◆ What is required
The whole listing is to be repeated exactly. Add nothing.

◆ Dataset content
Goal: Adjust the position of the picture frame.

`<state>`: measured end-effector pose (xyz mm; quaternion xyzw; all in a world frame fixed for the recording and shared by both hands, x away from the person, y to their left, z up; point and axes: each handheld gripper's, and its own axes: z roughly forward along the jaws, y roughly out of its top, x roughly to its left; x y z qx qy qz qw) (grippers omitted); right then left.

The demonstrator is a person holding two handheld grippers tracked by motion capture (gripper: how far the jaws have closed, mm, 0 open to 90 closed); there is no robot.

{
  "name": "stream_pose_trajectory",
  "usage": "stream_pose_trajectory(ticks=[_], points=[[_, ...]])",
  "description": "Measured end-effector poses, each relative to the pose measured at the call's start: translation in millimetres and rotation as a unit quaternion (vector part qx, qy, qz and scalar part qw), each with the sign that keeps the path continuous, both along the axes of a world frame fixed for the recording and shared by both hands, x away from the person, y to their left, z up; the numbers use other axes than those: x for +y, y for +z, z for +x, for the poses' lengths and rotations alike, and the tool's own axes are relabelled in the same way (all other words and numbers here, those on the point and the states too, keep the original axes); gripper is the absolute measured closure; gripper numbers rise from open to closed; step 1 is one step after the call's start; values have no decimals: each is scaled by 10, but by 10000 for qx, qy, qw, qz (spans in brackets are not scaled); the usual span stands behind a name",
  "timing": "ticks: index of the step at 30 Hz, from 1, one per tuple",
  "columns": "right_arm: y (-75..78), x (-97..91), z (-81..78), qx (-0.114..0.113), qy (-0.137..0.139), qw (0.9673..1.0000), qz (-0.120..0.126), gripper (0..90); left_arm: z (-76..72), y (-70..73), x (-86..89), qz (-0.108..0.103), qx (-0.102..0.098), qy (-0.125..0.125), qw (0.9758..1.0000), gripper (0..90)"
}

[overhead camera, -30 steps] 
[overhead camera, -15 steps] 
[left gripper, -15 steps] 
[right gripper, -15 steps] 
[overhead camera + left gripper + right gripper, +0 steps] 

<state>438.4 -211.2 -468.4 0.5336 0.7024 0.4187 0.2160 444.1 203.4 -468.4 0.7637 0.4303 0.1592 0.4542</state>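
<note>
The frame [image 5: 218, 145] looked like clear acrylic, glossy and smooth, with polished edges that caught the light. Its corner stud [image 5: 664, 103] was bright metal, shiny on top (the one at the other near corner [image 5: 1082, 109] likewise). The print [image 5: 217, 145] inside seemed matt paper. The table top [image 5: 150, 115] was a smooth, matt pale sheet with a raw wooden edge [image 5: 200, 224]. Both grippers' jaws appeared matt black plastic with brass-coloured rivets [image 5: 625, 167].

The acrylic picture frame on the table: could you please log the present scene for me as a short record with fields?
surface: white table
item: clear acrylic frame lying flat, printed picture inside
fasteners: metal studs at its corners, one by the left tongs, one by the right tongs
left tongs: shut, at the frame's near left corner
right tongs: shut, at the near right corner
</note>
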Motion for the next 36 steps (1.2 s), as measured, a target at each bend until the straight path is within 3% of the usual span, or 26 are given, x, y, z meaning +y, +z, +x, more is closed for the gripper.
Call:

◆ Task answer
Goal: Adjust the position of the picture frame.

`<state>`: measured end-effector pose (xyz mm; quaternion xyzw; all in a world frame fixed for the recording and shared by both hands, x away from the person, y to their left, z up; point and axes: each handheld gripper's, and its own axes: z roughly forward along the jaws, y roughly out of its top, x roughly to its left; x y z qx qy qz qw) (grippers omitted); right then left.

The demonstrator is a person holding two handheld grippers tracked by motion capture (gripper: how far the jaws have closed, mm, 0 open to 90 closed); there is no robot.

{
  "name": "stream_pose_trajectory",
  "usage": "stream_pose_trajectory(ticks=[_], points=[[_, ...]])",
  "description": "Measured end-effector poses, each relative to the pose measured at the call's start: translation in millimetres and rotation as a unit quaternion (vector part qx, qy, qz and scalar part qw), each with the sign that keeps the path continuous, both along the axes of a world frame fixed for the recording and shared by both hands, x away from the person, y to their left, z up; the numbers use other axes than those: x for +y, y for +z, z for +x, for the poses' lengths and rotations alike, and the tool's own axes are relabelled in the same way (all other words and numbers here, those on the point and the states too, keep the original axes); gripper is the absolute measured closure; gripper numbers rise from open to closed; step 1 is one step after the call's start; values have no decimals: each is scaled by 10, but by 10000 for qx, qy, qw, qz (spans in brackets are not scaled); the usual span stands behind a name",
  "timing": "ticks: index of the step at 30 Hz, from 1, one per tuple",
  "columns": "right_arm: y (-75..78), x (-97..91), z (-81..78), qx (-0.114..0.113), qy (-0.137..0.139), qw (0.9673..1.0000), qz (-0.120..0.126), gripper (0..90); left_arm: z (-76..72), y (-70..73), x (-86..89), qz (-0.108..0.103), qx (-0.102..0.098), qy (-0.125..0.125), qw (0.9758..1.0000), gripper (0..90)"
}

[overhead camera, -30 steps] 
[overhead camera, -15 steps] 
[left gripper, -15 steps] 
[right gripper, -15 steps] 
[overhead camera + left gripper + right gripper, +0 steps] 

<state>438.4 -211.2 -468.4 0.5336 0.7024 0.4187 0.2160 444.1 203.4 -468.4 0.7637 0.4303 0.1592 0.4542</state>
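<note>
The frame [image 5: 218, 145] looked like clear acrylic, glossy and smooth, with polished edges that caught the light. Its corner stud [image 5: 664, 103] was bright metal, shiny on top (the one at the other near corner [image 5: 1082, 109] likewise). The print [image 5: 217, 145] inside seemed matt paper. The table top [image 5: 150, 115] was a smooth, matt pale sheet with a raw wooden edge [image 5: 200, 224]. Both grippers' jaws appeared matt black plastic with brass-coloured rivets [image 5: 625, 167].

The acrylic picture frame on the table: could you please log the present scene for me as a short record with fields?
surface: white table
item: clear acrylic frame lying flat, printed picture inside
fasteners: metal studs at its corners, one by the left tongs, one by the right tongs
left tongs: shut, at the frame's near left corner
right tongs: shut, at the near right corner
</note>
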Motion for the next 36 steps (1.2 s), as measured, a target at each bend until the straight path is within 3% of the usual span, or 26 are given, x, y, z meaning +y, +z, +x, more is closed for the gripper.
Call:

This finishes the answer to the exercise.